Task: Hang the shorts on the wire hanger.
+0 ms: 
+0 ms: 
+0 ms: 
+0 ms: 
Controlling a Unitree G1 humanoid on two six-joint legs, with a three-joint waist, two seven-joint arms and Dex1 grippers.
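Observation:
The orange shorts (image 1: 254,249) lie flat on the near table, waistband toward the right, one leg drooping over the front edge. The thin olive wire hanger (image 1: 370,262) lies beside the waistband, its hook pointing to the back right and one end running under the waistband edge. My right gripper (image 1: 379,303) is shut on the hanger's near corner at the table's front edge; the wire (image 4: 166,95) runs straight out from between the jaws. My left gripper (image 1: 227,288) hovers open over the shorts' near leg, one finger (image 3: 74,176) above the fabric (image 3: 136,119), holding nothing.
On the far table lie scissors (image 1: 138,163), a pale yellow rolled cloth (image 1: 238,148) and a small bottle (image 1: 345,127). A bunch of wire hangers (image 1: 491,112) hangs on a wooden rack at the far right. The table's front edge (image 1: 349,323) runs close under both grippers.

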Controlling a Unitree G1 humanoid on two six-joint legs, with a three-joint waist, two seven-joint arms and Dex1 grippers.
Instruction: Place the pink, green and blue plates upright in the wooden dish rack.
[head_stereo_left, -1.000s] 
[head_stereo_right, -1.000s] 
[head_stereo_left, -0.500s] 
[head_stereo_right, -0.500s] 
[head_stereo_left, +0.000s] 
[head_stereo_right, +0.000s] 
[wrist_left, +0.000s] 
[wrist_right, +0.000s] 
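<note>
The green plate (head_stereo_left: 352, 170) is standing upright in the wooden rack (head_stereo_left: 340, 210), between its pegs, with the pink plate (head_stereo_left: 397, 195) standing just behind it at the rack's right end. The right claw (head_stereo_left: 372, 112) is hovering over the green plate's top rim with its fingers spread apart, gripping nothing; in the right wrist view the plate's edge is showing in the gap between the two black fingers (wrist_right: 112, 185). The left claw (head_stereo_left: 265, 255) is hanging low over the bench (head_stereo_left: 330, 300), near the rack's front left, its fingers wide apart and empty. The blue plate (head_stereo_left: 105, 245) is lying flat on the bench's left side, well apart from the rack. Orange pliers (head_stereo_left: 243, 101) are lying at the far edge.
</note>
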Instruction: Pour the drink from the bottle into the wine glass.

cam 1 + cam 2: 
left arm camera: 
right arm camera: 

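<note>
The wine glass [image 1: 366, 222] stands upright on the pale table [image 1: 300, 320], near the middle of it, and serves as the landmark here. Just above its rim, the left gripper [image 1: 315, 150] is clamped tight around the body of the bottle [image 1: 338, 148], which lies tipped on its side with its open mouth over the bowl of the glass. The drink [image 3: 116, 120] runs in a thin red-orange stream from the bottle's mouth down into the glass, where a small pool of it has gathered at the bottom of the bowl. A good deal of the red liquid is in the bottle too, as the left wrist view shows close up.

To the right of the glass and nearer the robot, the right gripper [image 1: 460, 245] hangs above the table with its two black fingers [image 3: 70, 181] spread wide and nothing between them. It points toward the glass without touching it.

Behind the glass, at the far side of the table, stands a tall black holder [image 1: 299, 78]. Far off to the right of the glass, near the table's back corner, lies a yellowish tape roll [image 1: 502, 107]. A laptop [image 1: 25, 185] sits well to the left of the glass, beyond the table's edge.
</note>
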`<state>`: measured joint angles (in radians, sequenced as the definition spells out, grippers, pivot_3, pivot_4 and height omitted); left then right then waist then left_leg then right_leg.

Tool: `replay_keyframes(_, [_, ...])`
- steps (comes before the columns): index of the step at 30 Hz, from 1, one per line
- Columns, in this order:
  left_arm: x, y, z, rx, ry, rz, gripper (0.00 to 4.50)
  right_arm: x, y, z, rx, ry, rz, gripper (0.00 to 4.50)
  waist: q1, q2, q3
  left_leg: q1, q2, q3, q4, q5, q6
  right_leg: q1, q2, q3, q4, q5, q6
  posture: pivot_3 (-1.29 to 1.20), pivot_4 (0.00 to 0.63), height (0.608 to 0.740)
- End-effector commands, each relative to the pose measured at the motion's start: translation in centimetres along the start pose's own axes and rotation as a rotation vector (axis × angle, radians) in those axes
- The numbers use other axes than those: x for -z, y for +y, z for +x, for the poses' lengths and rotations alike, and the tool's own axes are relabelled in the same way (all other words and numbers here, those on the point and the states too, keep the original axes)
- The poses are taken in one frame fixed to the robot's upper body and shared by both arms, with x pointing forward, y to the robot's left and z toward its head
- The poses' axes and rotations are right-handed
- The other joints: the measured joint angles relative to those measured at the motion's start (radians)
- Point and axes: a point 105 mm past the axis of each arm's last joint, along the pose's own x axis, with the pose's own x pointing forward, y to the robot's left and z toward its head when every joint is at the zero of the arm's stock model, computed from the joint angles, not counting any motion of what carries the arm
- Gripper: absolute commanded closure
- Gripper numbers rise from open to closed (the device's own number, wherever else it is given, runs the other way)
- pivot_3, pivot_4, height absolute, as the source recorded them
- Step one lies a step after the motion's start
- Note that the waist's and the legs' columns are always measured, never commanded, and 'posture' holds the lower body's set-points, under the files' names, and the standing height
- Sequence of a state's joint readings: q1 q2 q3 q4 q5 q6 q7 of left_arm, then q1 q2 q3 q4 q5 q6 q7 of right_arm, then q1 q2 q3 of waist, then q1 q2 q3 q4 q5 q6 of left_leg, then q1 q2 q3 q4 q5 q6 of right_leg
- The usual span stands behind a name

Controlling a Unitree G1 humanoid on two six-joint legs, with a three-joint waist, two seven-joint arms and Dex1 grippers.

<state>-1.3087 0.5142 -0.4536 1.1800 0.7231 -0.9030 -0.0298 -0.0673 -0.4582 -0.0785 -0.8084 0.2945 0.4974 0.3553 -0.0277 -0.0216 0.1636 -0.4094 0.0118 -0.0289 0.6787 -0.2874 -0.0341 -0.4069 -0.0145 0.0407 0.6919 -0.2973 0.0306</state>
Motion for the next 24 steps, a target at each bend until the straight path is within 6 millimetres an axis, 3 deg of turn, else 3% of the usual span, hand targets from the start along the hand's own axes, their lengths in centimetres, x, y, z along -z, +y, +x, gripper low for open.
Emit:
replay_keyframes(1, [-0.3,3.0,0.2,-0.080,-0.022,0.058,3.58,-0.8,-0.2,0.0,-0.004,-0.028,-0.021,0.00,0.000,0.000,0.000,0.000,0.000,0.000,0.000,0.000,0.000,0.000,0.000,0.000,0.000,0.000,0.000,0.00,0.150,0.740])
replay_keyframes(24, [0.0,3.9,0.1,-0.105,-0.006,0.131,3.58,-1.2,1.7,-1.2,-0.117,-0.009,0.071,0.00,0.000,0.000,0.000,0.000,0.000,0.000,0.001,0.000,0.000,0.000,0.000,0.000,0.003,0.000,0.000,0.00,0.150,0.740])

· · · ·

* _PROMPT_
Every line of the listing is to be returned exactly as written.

* _WRITTEN SOLUTION_
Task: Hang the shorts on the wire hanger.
+0 ms: 
+0 ms: 
+0 ms: 
+0 ms: 
Controlling a Unitree G1 humanoid on two six-joint legs, with a three-joint waist, two seven-joint arms and Dex1 grippers.
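Observation:
The orange shorts (image 1: 254,249) lie flat on the near table, waistband toward the right, one leg drooping over the front edge. The thin olive wire hanger (image 1: 370,262) lies beside the waistband, its hook pointing to the back right and one end running under the waistband edge. My right gripper (image 1: 379,303) is shut on the hanger's near corner at the table's front edge; the wire (image 4: 166,95) runs straight out from between the jaws. My left gripper (image 1: 227,288) hovers open over the shorts' near leg, one finger (image 3: 74,176) above the fabric (image 3: 136,119), holding nothing.
On the far table lie scissors (image 1: 138,163), a pale yellow rolled cloth (image 1: 238,148) and a small bottle (image 1: 345,127). A bunch of wire hangers (image 1: 491,112) hangs on a wooden rack at the far right. The table's front edge (image 1: 349,323) runs close under both grippers.
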
Controlling a Unitree G1 humanoid on two six-joint legs, with a three-joint waist, two seven-joint arms and Dex1 grippers.
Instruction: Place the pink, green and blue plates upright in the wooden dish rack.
[head_stereo_left, -1.000s] 
[head_stereo_right, -1.000s] 
[head_stereo_left, -0.500s] 
[head_stereo_right, -0.500s] 
[head_stereo_left, +0.000s] 
[head_stereo_right, +0.000s] 
[wrist_left, +0.000s] 
[wrist_right, +0.000s] 
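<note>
The green plate (head_stereo_left: 352, 170) is standing upright in the wooden rack (head_stereo_left: 340, 210), between its pegs, with the pink plate (head_stereo_left: 397, 195) standing just behind it at the rack's right end. The right claw (head_stereo_left: 372, 112) is hovering over the green plate's top rim with its fingers spread apart, gripping nothing; in the right wrist view the plate's edge is showing in the gap between the two black fingers (wrist_right: 112, 185). The left claw (head_stereo_left: 265, 255) is hanging low over the bench (head_stereo_left: 330, 300), near the rack's front left, its fingers wide apart and empty. The blue plate (head_stereo_left: 105, 245) is lying flat on the bench's left side, well apart from the rack. Orange pliers (head_stereo_left: 243, 101) are lying at the far edge.
</note>
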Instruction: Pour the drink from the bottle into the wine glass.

cam 1 + cam 2: 
left arm camera: 
right arm camera: 

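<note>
The wine glass [image 1: 366, 222] stands upright on the pale table [image 1: 300, 320], near the middle of it, and serves as the landmark here. Just above its rim, the left gripper [image 1: 315, 150] is clamped tight around the body of the bottle [image 1: 338, 148], which lies tipped on its side with its open mouth over the bowl of the glass. The drink [image 3: 116, 120] runs in a thin red-orange stream from the bottle's mouth down into the glass, where a small pool of it has gathered at the bottom of the bowl. A good deal of the red liquid is in the bottle too, as the left wrist view shows close up.

To the right of the glass and nearer the robot, the right gripper [image 1: 460, 245] hangs above the table with its two black fingers [image 3: 70, 181] spread wide and nothing between them. It points toward the glass without touching it.

Behind the glass, at the far side of the table, stands a tall black holder [image 1: 299, 78]. Far off to the right of the glass, near the table's back corner, lies a yellowish tape roll [image 1: 502, 107]. A laptop [image 1: 25, 185] sits well to the left of the glass, beyond the table's edge.
</note>
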`<state>`: measured joint angles (in radians, sequenced as the definition spells out, grippers, pivot_3, pivot_4 and height omitted); left then right then waist then left_leg then right_leg.

Tool: `replay_keyframes(_, [_, ...])`
- steps (comes before the columns): index of the step at 30 Hz, from 1, one per line
- Columns, in this order:
  left_arm: x, y, z, rx, ry, rz, gripper (0.00 to 4.50)
  right_arm: x, y, z, rx, ry, rz, gripper (0.00 to 4.50)
  waist: q1, q2, q3
  left_leg: q1, q2, q3, q4, q5, q6
  right_leg: q1, q2, q3, q4, q5, q6
  posture: pivot_3 (-1.29 to 1.20), pivot_4 (0.00 to 0.63), height (0.608 to 0.740)
- End-effector commands, each relative to the pose measured at the motion's start: translation in centimetres along the start pose's own axes and rotation as a rotation vector (axis × angle, radians) in those axes
- The numbers use other axes than those: x for -z, y for +y, z for +x, for the poses' lengths and rotations alike, and the tool's own axes are relabelled in the same way (all other words and numbers here, those on the point and the states too, keep the original axes)
- The poses are taken in one frame fixed to the robot's upper body and shared by both arms, with x pointing forward, y to the robot's left and z toward its head
- The poses' axes and rotations are right-handed
- The other joints: the measured joint angles relative to those measured at the motion's start (radians)
- Point and axes: a point 105 mm past the axis of each arm's last joint, along the pose's own x axis, with the pose's own x pointing forward, y to the robot's left and z toward its head when every joint is at the zero of the arm's stock model, computed from the joint angles, not counting any motion of what carries the arm
- Gripper: absolute commanded closure
- Gripper numbers rise from open to closed (the device's own number, wherever else it is given, runs the other way)
- pivot_3, pivot_4, height absolute, as the source recorded them
- Step one lies a step after the motion's start
- Note that the waist's and the legs' columns are always measured, never commanded, and 'posture' holds the lower body's set-points, under the files' names, and the standing height
- Sequence of a state's joint readings: q1 q2 q3 q4 q5 q6 q7 of left_arm, then q1 q2 q3 q4 q5 q6 q7 of right_arm, then q1 q2 q3 of waist, then q1 q2 q3 q4 q5 q6 of left_leg, then q1 q2 q3 q4 q5 q6 of right_leg
- The usual span stands behind a name

Controlling a Unitree G1 humanoid on two six-joint legs, with a three-joint waist, two seven-joint arms and Dex1 grippers.

<state>-1.3087 0.5142 -0.4536 1.1800 0.7231 -0.9030 -0.0298 -0.0673 -0.4582 -0.0785 -0.8084 0.2945 0.4974 0.3553 -0.0277 -0.0216 0.1636 -0.4094 0.0118 -0.0289 0.6787 -0.2874 -0.0341 -0.4069 -0.0145 0.0407 0.6919 -0.2973 0.0306</state>
Motion for the next 24 steps, a target at each bend until the straight path is within 6 millimetres an axis, 3 deg of turn, else 3% of the usual span, hand targets from the start along the hand's own axes, their lengths in centimetres, x, y, z along -z, +y, +x, gripper low for open.
Emit:
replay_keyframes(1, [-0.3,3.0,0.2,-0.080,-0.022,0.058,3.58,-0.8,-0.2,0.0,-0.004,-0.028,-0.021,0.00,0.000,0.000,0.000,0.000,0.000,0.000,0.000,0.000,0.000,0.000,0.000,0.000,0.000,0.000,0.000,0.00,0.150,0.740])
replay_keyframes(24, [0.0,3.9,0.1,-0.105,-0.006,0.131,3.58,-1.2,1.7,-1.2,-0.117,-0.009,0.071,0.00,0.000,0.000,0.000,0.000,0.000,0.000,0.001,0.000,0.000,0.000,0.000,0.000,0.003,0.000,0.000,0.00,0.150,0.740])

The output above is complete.